Depuis leur création en 2013, les Face et Pile ont eu pour objectif de faire le tour d’une question de formation sur une feuille recto verso. De manière la plus synthétique possible, on souhaite vous présenter les « deux côtés de la médaille » d’un sujet. À cet égard, le présent numéro est un peu particulier.

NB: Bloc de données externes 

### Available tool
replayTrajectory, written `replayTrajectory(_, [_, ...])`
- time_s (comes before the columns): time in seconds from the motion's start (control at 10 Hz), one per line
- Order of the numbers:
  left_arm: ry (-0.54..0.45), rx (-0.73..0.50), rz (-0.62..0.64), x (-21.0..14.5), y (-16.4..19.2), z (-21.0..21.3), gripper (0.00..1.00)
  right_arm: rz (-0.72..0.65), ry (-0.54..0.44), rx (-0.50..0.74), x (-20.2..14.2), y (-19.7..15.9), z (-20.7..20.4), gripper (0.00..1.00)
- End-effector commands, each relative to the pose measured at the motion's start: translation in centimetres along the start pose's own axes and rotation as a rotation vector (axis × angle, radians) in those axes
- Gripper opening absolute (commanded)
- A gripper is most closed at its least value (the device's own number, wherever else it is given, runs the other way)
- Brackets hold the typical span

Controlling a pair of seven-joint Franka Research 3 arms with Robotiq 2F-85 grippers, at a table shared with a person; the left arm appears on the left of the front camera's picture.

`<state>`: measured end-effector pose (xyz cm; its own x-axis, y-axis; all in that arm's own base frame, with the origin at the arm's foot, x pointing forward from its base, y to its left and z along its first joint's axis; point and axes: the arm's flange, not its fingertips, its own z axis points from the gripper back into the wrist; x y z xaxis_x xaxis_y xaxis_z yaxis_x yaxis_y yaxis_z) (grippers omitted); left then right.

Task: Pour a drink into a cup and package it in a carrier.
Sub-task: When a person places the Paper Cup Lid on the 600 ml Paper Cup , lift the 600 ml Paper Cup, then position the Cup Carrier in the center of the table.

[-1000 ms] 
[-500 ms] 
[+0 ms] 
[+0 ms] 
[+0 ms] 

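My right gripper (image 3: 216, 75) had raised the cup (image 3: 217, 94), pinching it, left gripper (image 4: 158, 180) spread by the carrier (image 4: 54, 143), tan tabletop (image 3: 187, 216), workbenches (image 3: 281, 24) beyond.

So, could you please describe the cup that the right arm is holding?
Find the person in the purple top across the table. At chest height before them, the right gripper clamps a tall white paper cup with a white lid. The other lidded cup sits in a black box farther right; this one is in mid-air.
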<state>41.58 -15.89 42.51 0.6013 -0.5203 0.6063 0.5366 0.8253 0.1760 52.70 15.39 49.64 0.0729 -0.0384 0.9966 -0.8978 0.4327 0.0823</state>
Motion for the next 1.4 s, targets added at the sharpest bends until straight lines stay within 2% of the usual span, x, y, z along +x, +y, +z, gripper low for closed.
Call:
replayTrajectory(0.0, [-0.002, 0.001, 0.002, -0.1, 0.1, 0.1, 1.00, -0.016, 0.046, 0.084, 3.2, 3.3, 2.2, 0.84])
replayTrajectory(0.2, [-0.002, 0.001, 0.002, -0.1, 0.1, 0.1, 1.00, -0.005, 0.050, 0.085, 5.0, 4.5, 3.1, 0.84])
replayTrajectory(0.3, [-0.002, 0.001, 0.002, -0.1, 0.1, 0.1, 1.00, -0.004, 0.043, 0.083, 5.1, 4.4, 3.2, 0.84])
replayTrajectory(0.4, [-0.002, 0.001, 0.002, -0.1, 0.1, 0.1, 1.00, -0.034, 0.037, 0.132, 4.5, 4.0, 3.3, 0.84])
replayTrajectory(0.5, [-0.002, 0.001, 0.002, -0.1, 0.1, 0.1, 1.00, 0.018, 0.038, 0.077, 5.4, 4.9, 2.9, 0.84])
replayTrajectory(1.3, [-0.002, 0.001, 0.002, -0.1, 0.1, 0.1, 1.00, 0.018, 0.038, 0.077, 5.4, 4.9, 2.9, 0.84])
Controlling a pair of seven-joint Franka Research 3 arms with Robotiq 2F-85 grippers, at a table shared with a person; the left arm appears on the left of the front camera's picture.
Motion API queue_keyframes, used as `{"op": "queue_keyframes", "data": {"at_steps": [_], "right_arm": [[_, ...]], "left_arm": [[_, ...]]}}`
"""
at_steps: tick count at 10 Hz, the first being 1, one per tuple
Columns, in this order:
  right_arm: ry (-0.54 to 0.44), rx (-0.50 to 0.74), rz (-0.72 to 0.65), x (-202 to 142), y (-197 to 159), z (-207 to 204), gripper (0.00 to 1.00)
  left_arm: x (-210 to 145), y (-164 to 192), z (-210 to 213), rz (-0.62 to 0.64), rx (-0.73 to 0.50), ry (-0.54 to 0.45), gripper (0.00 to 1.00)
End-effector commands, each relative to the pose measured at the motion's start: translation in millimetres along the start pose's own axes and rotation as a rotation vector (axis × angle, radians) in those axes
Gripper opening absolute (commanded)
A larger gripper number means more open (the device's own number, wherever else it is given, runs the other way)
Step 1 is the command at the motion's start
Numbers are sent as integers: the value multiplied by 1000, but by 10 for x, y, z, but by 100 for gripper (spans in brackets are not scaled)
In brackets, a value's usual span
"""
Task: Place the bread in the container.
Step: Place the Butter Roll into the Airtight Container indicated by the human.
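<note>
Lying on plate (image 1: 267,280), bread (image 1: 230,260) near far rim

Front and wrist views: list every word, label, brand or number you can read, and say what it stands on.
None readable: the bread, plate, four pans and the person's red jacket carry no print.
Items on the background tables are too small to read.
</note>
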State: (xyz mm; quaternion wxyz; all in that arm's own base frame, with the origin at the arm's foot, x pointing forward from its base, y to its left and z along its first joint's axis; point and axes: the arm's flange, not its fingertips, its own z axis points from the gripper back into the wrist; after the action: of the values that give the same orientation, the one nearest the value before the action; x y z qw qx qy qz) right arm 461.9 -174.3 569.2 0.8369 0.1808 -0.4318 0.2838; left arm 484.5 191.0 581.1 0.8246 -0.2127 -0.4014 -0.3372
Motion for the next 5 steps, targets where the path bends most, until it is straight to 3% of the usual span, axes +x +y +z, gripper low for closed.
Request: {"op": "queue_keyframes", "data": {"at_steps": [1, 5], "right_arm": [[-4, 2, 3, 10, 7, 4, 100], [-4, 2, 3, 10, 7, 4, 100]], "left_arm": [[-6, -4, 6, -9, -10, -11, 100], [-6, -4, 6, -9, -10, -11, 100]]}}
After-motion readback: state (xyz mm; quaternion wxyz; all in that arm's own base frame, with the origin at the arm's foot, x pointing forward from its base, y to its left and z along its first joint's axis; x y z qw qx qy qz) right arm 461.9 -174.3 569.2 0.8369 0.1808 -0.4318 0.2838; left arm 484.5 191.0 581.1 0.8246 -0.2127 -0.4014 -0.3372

La tricherie n’est évidemment pas une activité dont on souhaite vanter les mérites ou que l’on veut faciliter. Elle est une tare dont la communauté universitaire cherche à se débarrasser. Les enseignantes et enseignants peuvent même ressentir de l’impuissance vis-à-vis sa récurrence. Elle constitue toutefois également un symptôme qui permet de réagir et d’adapter son enseignement. Divers auteurs et auteures démontrent bien que des solutions existent et qu’il est possible en bonne partie d’enrayer la tricherie en la rendant inintéressante. De quoi redonner un certain pouvoir aux enseignantes et enseignants par rapport à ce problème.

Outre la tricherie, ce Face et Pile présente donc les concepts d’environnements d’apprentissage et d’apprentissage en profondeur.  Côté face, on explique de quoi il s’agit, comment ça fonctionne, en quoi c’est intéressant et qui pourrait en bénéficier. Côté pile, on se demande quelles sont réellement les incidences de la tricherie, qu’est-ce qui pose problème dans cette lutte, à quoi faut-il faire attention lorsqu’on s’y attaque et qui risque d’y perdre si rien n’est fait ou si ces solutions sont envisagées.

Mentionnons enfin que ce document nous semble à propos alors qu’un mouvement tente de sensibiliser les enseignantes et enseignants au fait qu’il y aurait lieu d’adapter certaines tâches d’évaluation, en particulier les examens, notamment en contexte de formation à distance imposée par la pandémie.